→ Goal of the exercise
What follows is a listing to be repeated in full and without alteration.
((
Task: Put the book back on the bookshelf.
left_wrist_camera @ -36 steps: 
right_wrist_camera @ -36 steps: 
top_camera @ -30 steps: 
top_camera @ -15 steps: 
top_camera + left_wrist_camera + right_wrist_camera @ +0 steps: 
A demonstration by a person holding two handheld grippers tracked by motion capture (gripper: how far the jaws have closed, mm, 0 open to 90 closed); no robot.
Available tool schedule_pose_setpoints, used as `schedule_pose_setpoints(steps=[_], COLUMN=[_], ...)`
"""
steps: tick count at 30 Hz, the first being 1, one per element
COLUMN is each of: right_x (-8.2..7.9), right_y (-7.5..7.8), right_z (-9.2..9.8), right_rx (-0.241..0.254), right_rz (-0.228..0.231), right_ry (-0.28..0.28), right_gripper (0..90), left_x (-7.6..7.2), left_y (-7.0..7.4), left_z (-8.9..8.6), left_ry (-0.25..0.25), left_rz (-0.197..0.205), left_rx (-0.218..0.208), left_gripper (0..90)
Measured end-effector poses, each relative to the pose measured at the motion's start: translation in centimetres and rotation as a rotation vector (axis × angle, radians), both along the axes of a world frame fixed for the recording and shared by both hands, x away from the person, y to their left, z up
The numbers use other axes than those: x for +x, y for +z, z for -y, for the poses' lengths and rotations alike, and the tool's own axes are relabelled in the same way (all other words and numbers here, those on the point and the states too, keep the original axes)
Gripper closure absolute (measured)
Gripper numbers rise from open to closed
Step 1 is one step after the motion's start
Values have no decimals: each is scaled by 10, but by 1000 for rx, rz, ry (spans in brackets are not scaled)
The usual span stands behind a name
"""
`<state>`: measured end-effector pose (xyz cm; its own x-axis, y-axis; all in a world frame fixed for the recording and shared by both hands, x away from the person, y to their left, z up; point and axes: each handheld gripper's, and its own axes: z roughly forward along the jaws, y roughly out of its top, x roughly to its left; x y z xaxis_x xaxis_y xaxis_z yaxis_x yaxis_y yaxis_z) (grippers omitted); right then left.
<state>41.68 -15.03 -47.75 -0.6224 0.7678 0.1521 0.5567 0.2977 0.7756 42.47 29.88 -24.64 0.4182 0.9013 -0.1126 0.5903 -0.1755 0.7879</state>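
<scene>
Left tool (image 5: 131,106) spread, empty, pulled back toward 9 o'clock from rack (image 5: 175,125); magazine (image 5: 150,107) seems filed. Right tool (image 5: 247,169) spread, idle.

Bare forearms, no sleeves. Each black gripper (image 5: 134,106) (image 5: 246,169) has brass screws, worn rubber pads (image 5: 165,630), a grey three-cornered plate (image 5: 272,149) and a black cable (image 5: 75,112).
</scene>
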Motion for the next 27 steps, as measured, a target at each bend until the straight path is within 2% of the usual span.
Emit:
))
→ Solution for this task
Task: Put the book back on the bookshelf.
left_wrist_camera @ -36 steps: 
right_wrist_camera @ -36 steps: 
top_camera @ -30 steps: 
top_camera @ -15 steps: 
top_camera + left_wrist_camera + right_wrist_camera @ +0 steps: 
A demonstration by a person holding two handheld grippers tracked by motion capture (gripper: how far the jaws have closed, mm, 0 open to 90 closed); no robot.
Available tool schedule_pose_setpoints, used as `schedule_pose_setpoints(steps=[_], COLUMN=[_], ...)`
"""
steps: tick count at 30 Hz, the first being 1, one per element
COLUMN is each of: right_x (-8.2..7.9), right_y (-7.5..7.8), right_z (-9.2..9.8), right_rx (-0.241..0.254), right_rz (-0.228..0.231), right_ry (-0.28..0.28), right_gripper (0..90), left_x (-7.6..7.2), left_y (-7.0..7.4), left_z (-8.9..8.6), left_ry (-0.25..0.25), left_rz (-0.197..0.205), left_rx (-0.218..0.208), left_gripper (0..90)
Measured end-effector poses, each relative to the pose measured at the motion's start: translation in centimetres and rotation as a rotation vector (axis × angle, radians), both along the axes of a world frame fixed for the recording and shared by both hands, x away from the person, y to their left, z up
The numbers use other axes than those: x for +x, y for +z, z for -y, for the poses' lengths and rotations alike, and the tool's own axes are relabelled in the same way (all other words and numbers here, those on the point and the states too, keep the original axes)
Gripper closure absolute (measured)
Gripper numbers rise from open to closed
Step 1 is one step after the motion's start
Values have no decimals: each is scaled by 10, but by 1000 for rx, rz, ry (spans in brackets are not scaled)
The usual span stands behind a name
"""
`<state>`: measured end-effector pose (xyz cm; its own x-axis, y-axis; all in a world frame fixed for the recording and shared by both hands, x away from the person, y to their left, z up; point and axes: each handheld gripper's, and its own axes: z roughly forward along the jaws, y roughly out of its top, x roughly to its left; x y z xaxis_x xaxis_y xaxis_z yaxis_x yaxis_y yaxis_z) (grippers omitted); right then left.
<state>41.68 -15.03 -47.75 -0.6224 0.7678 0.1521 0.5567 0.2977 0.7756 42.47 29.88 -24.64 0.4182 0.9013 -0.1126 0.5903 -0.1755 0.7879</state>
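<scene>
Left tool (image 5: 131,106) spread, empty, pulled back toward 9 o'clock from rack (image 5: 175,125); magazine (image 5: 150,107) seems filed. Right tool (image 5: 247,169) spread, idle.

Bare forearms, no sleeves. Each black gripper (image 5: 134,106) (image 5: 246,169) has brass screws, worn rubber pads (image 5: 165,630), a grey three-cornered plate (image 5: 272,149) and a black cable (image 5: 75,112).
</scene>
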Motion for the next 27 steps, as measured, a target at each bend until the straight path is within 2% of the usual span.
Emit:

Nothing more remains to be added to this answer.